Machiavel tu parles d’honnêteté, et encore une fois tu n’es absolument pas honnête. Les mots ont un sens, et ton emploi de termes fallacieux est tout sauf honnête.
Mélenchon ne va pas "s’unir au PS au second tour". S’unir, ça a un sens, et ce n’est pas ce qui va arriver.
Mélenchon ne participera pas à un gouvernement PS. Mélenchon et le PG sont plus que frileux sur un accord aux législatives avec le PS. Une partie (MINORITAIRE) du PC, a soutenu la candidature Chassaigne, qui ne cachait pas son désir d’alliance avec le PS au second tour, voire dès le premier tour. La motion Chassaigne a été écrasée, tout comme la motion des vieux Stal.
L’enjeu est de faire le plus gros score possible au premier tour pour que la dynamique de souveraineté vis à vis du PS l’emporte sur les tentations d’une partie du PC de fricoter avec le PS. Il n’y absolument aucun doute sur les manoeuvres présentes et futures de la tendance minoritaire de Chassaigne, qui a PERDU au sein du PC. Même parmi ceux qui avaient voté pour lui ou l’autre Stal (qui curieusement est assez en phase avec les discours du FN sur l’Islam et l’immigration), il y a de nombreux militants qui ont été séduits par la perspective proposée par Mélenchon.
Donc puisque vous répétez inlassablement vos même mensonges et simplifications (qui arrangent bien votre vision fantasmatique de la réalité politique), je répète inlassablement la vérité : seule une partie minoritaire du PC est pour une alliance gouvernementale avec le PS et surtout pour des arrangements qui les préservent dans les départements.
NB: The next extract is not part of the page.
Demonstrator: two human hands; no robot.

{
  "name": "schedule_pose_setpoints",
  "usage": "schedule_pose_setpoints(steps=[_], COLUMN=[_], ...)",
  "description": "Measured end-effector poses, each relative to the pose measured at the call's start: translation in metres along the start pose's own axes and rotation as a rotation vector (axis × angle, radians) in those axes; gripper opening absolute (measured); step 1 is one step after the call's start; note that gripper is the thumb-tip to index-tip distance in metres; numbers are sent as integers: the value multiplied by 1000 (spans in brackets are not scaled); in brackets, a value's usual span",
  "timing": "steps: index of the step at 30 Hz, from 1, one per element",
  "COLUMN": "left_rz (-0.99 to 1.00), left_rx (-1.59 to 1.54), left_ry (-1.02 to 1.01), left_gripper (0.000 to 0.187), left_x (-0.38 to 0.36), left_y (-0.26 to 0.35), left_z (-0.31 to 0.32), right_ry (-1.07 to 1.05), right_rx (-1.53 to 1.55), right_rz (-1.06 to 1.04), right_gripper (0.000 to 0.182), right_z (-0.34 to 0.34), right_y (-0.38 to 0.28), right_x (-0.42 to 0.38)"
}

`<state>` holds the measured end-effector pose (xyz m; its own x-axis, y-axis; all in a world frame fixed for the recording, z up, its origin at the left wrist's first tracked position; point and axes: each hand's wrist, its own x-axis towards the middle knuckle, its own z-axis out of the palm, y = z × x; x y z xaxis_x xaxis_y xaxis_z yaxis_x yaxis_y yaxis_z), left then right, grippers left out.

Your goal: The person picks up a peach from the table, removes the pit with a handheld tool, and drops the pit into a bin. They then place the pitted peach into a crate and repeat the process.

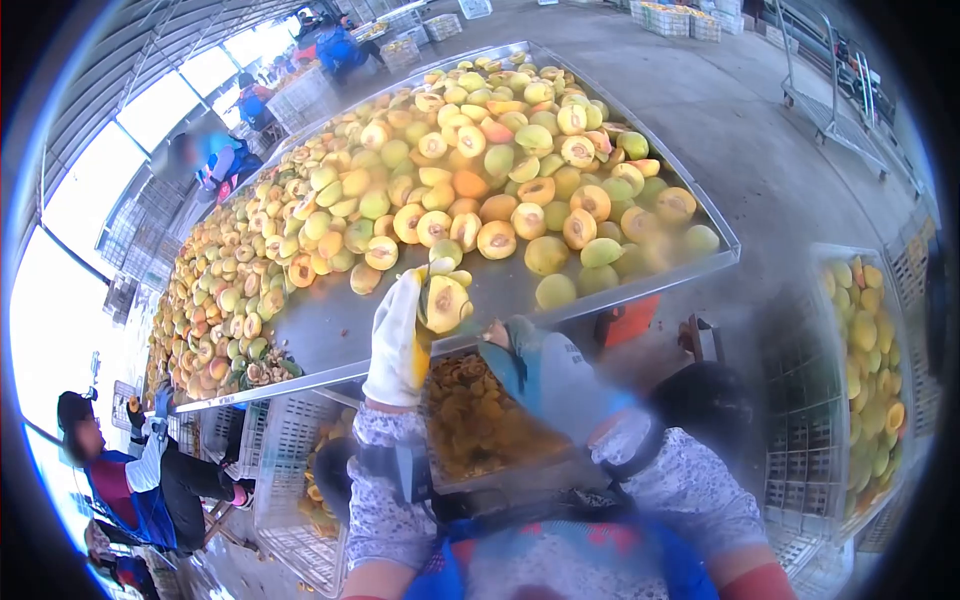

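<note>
My left hand (pixel 398 338), in a white glove with yellow on it, is closed on a cut yellow peach (pixel 446 304) whose pale flesh faces me. It is over the near edge of the metal table (pixel 335 335). Just right of it, my right hand (pixel 530 362) wears a blue glove with a bare fingertip showing. Its fingers are curled in, and whatever they grip is hidden. Halved and whole-looking peaches (pixel 470 180) are heaped across the table, some showing brown pits. Below my hands, a container of pits and scraps (pixel 490 420) sits in front of my lap.
A white plastic crate of peaches (pixel 868 370) stands at my right. Another crate (pixel 285 480) is at my lower left. A co-worker (pixel 135 470) sits at the table's left end, and other people work farther back. A metal trolley (pixel 835 120) stands at the far right.
</note>
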<state>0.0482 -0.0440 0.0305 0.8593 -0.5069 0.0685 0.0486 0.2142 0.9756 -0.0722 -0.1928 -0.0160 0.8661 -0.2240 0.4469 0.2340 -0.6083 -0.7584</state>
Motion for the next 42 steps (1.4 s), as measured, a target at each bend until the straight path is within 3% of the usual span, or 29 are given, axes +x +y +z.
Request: schedule_pose_setpoints(steps=[4,10,13,16,22,25,28,31,34,36,37,39,42], left_rz=[40,149,204,273,84,128,127,33,35,57,73,57,-1], left_rx=[-17,-57,72,117,-66,-156,-97,61,1,-296,-179,-253,-229], left_ry=[79,182,252,232,210,347,291,160,296,325,320,245,228], left_gripper=[62,64,63,60,65,63,62,60,58,54,57,60,54], left_x=[-30,-44,-51,-57,-52,-53,-49,-49,-53,-53,-53,-53,-50], left_y=[11,4,2,3,4,4,2,7,6,-2,1,-1,4], left_z=[15,17,19,23,17,34,20,10,20,26,24,21,20], right_ry=[69,-113,-168,-257,-207,-221,-326,-402,-270,-281,-467,-779,-823], right_rx=[120,205,809,867,528,594,598,402,512,595,767,1017,994], right_rz=[-122,10,155,227,158,171,174,205,24,51,205,621,624], right_gripper=[29,23,30,37,35,36,36,34,41,45,46,50,51], right_z=[17,28,51,54,43,47,45,38,51,29,29,29,44], right_y=[-16,-29,-32,-34,-28,-31,-26,-26,-23,-44,-39,-30,-24], right_x=[2,-1,-7,-15,-9,-11,-9,-9,-12,-20,-16,-10,-14])
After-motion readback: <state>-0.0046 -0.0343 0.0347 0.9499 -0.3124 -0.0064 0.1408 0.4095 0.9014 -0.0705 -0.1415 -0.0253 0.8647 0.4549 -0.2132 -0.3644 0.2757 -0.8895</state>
Mais la tendance qui va dominer la dynamique du front de gauche dépend du score de Mélenchon au premier tour : un score élevé favorisera le courage politique et l’indépendance vis à vis du PS aux législatives, tandis qu’un score mitigé favoriserait le repli sur les ambitions à courte vue : ce premier tour va être déterminant pour l’avenir du FdG.
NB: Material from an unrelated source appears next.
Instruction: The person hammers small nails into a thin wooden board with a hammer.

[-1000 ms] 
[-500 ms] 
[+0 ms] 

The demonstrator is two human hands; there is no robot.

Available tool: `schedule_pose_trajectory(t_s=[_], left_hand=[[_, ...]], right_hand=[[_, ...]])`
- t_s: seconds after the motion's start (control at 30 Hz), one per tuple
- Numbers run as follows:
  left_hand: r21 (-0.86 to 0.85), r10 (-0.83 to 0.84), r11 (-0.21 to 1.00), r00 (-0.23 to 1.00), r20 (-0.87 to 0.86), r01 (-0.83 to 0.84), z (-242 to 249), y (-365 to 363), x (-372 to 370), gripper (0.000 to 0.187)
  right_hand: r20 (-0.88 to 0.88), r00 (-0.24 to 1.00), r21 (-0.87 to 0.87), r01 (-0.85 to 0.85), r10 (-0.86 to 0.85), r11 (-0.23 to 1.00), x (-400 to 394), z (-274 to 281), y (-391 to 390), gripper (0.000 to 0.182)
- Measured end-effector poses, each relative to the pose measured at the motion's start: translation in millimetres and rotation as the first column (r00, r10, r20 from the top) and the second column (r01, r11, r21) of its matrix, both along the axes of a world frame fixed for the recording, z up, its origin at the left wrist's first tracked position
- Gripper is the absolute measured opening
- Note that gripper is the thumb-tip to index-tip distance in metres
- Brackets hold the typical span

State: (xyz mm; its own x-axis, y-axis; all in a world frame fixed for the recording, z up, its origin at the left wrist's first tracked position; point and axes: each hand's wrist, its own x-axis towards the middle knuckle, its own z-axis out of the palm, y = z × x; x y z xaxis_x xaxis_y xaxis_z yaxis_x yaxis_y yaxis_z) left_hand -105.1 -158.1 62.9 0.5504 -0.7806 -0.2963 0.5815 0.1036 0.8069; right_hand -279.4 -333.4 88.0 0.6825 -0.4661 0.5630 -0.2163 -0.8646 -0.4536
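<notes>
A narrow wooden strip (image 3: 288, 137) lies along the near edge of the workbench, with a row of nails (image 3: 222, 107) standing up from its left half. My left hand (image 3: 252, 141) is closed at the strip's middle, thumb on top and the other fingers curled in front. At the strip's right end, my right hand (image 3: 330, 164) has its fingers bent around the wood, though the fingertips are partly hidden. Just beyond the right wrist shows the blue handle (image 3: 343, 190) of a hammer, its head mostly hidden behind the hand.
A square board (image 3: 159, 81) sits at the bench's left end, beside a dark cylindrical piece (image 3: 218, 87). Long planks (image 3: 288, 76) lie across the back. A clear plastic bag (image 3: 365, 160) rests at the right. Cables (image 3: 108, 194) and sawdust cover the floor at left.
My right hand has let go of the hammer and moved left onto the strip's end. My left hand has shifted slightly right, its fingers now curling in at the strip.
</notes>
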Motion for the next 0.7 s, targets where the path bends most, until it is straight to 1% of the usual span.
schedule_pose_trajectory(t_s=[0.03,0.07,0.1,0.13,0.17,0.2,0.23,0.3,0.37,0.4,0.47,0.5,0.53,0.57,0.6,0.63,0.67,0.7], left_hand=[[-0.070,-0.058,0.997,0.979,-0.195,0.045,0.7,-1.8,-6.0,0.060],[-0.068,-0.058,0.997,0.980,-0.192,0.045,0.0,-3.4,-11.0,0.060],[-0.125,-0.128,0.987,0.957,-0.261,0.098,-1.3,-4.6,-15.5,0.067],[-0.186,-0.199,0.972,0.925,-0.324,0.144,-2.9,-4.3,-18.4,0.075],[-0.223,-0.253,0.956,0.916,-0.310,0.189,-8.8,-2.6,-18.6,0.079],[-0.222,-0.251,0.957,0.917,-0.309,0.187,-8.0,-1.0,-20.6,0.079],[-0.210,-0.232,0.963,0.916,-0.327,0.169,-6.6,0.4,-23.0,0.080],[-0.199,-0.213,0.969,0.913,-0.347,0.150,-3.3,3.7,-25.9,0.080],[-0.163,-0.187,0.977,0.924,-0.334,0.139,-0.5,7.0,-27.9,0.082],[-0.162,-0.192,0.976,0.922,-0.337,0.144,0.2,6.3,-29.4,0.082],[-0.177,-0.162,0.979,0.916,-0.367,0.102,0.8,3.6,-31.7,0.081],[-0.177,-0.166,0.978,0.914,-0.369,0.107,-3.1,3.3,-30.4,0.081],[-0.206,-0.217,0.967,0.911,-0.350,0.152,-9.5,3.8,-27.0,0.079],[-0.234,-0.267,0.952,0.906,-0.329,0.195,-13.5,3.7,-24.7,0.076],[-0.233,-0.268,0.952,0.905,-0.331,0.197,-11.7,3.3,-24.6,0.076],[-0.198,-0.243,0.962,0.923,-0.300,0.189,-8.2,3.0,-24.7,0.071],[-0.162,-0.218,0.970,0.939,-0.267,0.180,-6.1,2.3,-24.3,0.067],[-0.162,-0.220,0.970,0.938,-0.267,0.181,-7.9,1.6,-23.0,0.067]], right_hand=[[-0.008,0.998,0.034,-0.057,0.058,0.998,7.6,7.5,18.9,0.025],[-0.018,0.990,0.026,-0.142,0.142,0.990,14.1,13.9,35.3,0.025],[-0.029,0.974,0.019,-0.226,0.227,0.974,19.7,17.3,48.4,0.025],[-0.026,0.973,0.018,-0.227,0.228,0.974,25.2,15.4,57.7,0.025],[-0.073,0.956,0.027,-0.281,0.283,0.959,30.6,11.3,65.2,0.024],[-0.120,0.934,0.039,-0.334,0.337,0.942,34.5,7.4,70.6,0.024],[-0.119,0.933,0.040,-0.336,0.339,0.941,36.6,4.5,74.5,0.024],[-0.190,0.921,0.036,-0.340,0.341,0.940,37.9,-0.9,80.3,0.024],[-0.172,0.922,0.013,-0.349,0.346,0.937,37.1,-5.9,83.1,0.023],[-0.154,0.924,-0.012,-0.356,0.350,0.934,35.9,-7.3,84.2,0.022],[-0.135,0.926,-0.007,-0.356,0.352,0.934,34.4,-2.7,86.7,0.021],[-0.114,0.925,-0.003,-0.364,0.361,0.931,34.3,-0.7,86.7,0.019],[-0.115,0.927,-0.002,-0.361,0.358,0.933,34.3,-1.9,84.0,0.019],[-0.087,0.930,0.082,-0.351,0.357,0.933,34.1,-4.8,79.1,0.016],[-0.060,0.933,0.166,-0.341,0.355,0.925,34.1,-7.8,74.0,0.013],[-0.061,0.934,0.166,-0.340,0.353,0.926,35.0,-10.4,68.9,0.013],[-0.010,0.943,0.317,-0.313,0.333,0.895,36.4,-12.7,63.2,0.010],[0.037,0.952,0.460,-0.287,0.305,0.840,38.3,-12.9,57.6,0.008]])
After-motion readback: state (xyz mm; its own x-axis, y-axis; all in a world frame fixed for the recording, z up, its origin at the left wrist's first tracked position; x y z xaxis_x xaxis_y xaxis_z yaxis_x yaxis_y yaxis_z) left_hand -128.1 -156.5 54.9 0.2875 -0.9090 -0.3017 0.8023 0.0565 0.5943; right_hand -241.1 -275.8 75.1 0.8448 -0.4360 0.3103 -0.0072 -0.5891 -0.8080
Évidemment que Mélenchon voterait Hollande si ce dernier était opposé à n’importe quel candidat de droite (y compris Bayrou). Mais si la dynamique porte le FdG à faire un gros score au premier tour et aux législatives, le PS va devoir gouverner sans majorité, et donc composer avec l’opposition du FdG, et la politique menée ne sera certainement pas la même que celle de Sarko. Comment le PS pourrait-il gouverner s’il n’a pas les votes suffisants à l’assemblée ou au congrès ? La force du FdG dans une telle configuration serait énorme même si ce serait aussi une position très compliquée : en période de crise, une telle instabilité pourrait ouvrir des horizons insoupçonnés... Mais encore une fois, tout dépend du score de Mélenchon au premier tour.